Anyone on Linux who could run the filter on a 3000x3000 color image and tell me how much time it took ?
Thanks!
That includes me; a very much smaller image took 3 minutes on my 3 year old PC with 12Gs of Ram and 8 core AMD. Not sure why it’s so slow. You aren’t obviously seeing the speed problem. Not sure what the issue is. Even the default z takes the same amount of time (3 minutes). Don’t think it’s a processing issue; some other issue is slowing it down. Pretty much have to disable preview too since it just hangs.
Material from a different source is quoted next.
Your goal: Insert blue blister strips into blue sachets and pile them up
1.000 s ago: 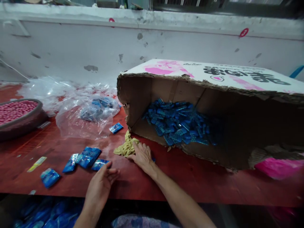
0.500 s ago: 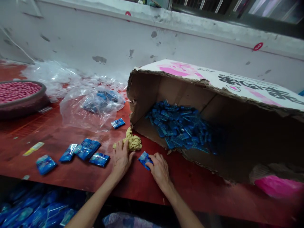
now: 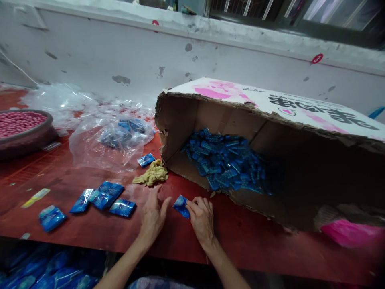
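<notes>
Blue packet (image 3: 181, 206), pinched between the thumb and fingers of your right hand (image 3: 202, 214), is positioned over the red tabletop (image 3: 249, 237), on the near side of the open carton (image 3: 180, 116), which contains a heap of small blue packs (image 3: 225, 160). Your left hand (image 3: 152, 214), thumb spread wide, is near the crumpled yellow cloth (image 3: 153, 173); further blue packets (image 3: 122, 208) lie leftward.

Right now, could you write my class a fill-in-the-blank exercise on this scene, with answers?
The ____ hand pinches a packet.
The red sticker at far right bears the number ____.
The pieces in the bowl are coloured ____.
The pile in the box is coloured ____.
Answers: right; 3; pink; blue.
</notes>
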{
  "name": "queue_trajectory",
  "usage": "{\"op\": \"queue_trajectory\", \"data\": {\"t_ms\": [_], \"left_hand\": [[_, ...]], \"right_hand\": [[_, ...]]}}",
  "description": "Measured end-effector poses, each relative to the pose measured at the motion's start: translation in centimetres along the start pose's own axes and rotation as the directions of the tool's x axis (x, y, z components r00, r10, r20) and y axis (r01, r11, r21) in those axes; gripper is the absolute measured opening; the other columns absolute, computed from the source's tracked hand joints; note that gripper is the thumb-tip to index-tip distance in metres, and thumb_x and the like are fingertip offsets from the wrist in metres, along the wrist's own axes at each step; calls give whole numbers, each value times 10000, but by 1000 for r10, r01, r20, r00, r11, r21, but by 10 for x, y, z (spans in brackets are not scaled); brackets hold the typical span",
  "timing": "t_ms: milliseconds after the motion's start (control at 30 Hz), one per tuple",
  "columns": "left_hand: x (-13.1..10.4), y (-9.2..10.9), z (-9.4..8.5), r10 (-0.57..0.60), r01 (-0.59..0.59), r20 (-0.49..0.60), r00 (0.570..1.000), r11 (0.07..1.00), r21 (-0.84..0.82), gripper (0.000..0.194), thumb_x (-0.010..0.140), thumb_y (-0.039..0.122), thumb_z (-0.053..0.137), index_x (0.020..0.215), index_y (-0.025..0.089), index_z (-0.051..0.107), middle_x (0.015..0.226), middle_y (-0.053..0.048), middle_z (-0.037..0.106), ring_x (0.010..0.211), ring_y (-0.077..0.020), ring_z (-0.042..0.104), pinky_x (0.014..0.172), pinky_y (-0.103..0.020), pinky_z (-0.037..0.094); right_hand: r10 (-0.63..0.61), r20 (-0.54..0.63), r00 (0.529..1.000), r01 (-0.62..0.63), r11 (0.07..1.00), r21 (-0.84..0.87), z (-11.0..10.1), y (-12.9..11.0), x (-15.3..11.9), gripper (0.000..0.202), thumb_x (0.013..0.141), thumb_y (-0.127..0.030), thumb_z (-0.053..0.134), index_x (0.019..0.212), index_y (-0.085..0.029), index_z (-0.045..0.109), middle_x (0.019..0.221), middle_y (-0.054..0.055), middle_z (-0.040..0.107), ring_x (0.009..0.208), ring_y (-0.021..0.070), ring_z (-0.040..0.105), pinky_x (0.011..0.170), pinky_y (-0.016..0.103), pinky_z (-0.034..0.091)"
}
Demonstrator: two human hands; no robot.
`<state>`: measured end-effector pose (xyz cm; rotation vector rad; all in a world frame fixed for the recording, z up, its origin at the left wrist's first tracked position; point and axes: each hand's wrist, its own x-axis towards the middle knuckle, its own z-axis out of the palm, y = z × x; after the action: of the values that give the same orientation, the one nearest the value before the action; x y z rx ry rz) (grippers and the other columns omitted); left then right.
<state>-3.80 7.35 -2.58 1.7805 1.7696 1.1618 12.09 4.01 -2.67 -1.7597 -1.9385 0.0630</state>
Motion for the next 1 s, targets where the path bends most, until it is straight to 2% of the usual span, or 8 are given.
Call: {"op": "queue_trajectory", "data": {"t_ms": [67, 167, 267, 367, 467, 533, 700, 1000], "left_hand": [[-19, 7, 0, -223, 263, 168, 960, 925, -275, 503, 681, 392, 584, 1118, 151, 522, 933, -93, 641, 753, -211, 602, 620, -328, 468], [-33, 16, 0, -370, 567, 446, 815, 664, -487, 386, 609, 388, 658, 894, 130, 631, 708, -35, 649, 555, -135, 561, 481, -233, 406], [-35, 23, 1, -404, 701, 573, 713, 398, -592, 242, 594, 348, 685, 698, 134, 638, 576, 4, 608, 449, -79, 502, 419, -187, 338], [-38, 29, 2, -416, 736, 622, 663, 207, -645, 226, 574, 315, 712, 697, 145, 630, 585, 8, 615, 430, -74, 510, 405, -182, 338], [-43, 32, 4, -409, 722, 615, 674, 190, -665, 259, 544, 299, 735, 721, 135, 641, 583, 5, 620, 417, -71, 505, 397, -182, 349], [-46, 32, 7, -422, 701, 577, 699, 246, -669, 256, 546, 305, 732, 701, 121, 645, 527, 11, 599, 401, -68, 488, 391, -181, 352], [-50, 33, 17, -480, 645, 467, 743, 328, -690, 244, 583, 326, 704, 690, 119, 629, 505, 19, 594, 409, -69, 487, 400, -178, 374], [-45, 39, 15, -405, 729, 618, 674, 227, -646, 332, 527, 400, 725, 636, 112, 601, 486, -11, 592, 373, -91, 497, 336, -182, 320]], "right_hand": [[-45, -45, 998, 48, 996, 72, -11, -5, -3, 152, 829, -214, 541, 910, -274, 655, 804, 20, 588, 759, 166, 475, 692, 296, 309], [-92, -64, 994, 103, 976, 194, -23, -12, -8, 170, 838, -222, 518, 920, -279, 656, 830, 26, 597, 791, 170, 485, 738, 311, 329], [53, -37, 998, -34, 918, 396, -23, -13, -9, 297, 792, -237, 559, 1087, -259, 584, 974, 52, 595, 881, 187, 506, 799, 321, 374], [238, 163, 957, -285, 684, 672, -14, -10, -7, 273, 750, -261, 568, 1007, -182, 611, 882, 46, 628, 764, 167, 552, 695, 275, 448], [226, 360, 905, -424, 425, 800, -5, -9, -5, 153, 757, -267, 530, 757, -155, 634, 643, -16, 606, 578, 121, 524, 567, 224, 437], [240, 376, 895, -442, 361, 821, -1, -12, -7, 152, 750, -273, 533, 739, -150, 622, 629, -24, 595, 564, 113, 512, 558, 215, 426], [346, 321, 882, -447, 394, 803, 4, -25, -15, 198, 773, -326, 496, 707, -160, 580, 611, -17, 569, 560, 119, 506, 518, 207, 413], [400, 265, 877, -453, 505, 735, -1, -26, -16, 297, 824, -375, 418, 635, -174, 527, 526, -41, 499, 470, 101, 445, 436, 196, 342]]}}
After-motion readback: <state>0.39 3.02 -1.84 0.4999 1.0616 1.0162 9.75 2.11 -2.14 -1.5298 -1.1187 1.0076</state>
Hopefully it’s something simple.
Are you on Windows?
Then an explanation could be the 4-way L1 cache of AMD in combination with memory allocation on Windows.
I also have an 8-core AMD and often ran into that problem wile optimizing RawTherapee.
If so, there are solutions to work around this problem.
I can explain it more detailed if needed.
Yes; running WIn10 64-bit. Would be interested in hearing those solutions, heckflosse.
Ok, I’ll make an example. Assume the following code:
// on windows (at least on windows 7) buffers a,b,c,d and e will have an address
// which has the same offset to 4096 which means they will use the same cache set
// AMD has only 4 lines per cache set
float *a = (float*)malloc(10000 * sizeof(float));
float *b = (float*)malloc(10000 * sizeof(float));
float *c = (float*)malloc(10000 * sizeof(float));
float *d = (float*)malloc(10000 * sizeof(float));
float *e = (float*)malloc(10000 * sizeof(float));
float *buffer = (float*)malloc(10032 * sizeof(float));
float *f = buffer + 32; // let start f at a different offset
// some code to fill a,b,c,d and e
// Calculate f
for(int i=0;i<10000;i++) {
f[i] = a[i] + b[i] + c[i] + d[i] + e[i];
}
// what happens now:
// a[0] will be read and the a[0] .. a[15] will go into line 0 of the corresponding set in the L1 cache
// b[0] will be read and the b[0] .. b[15] will go into line 1 of the corresponding set in the L1 cache
// c[0] will be read and the c[0] .. c[15] will go into line 2 of the corresponding set in the L1 cache
// d[0] will be read and the d[0] .. d[15] will go into line 3 of the corresponding set in the L1 cache
// e[0] will be read and the e[0] .. e[15] will go into line 0 of the corresponding set in the L1 cache
// because AMD has only 4 lines per cache set that will throw a out of L1 cache
// f[0] will be written
// a[1] will be read and throw b out of L1 cache
// b[1] will be read and throw c out of L1 cache and so on..........
// the solution is to do what I made for f (let it start at a different offset)
How do you edit the registry to optimize? lol
Way too over my head at the moment.
This is parallel to what I just posted at GIMPChat. Since I didn’t post here, this is what I did. I installed GIMP in my Ubuntu VM and then the text below will make sense.
OK; took me a bit to figure out Ubuntu. Man; first GIMP launches like near instantaneously. As for G’MIC (after I figured out the hidden directory structure; lol), is like lightening faster. Took around 5 seconds to run (preview fast too). Yup; there’s a problem with the Windows build. Not sure what the solution to it will be though.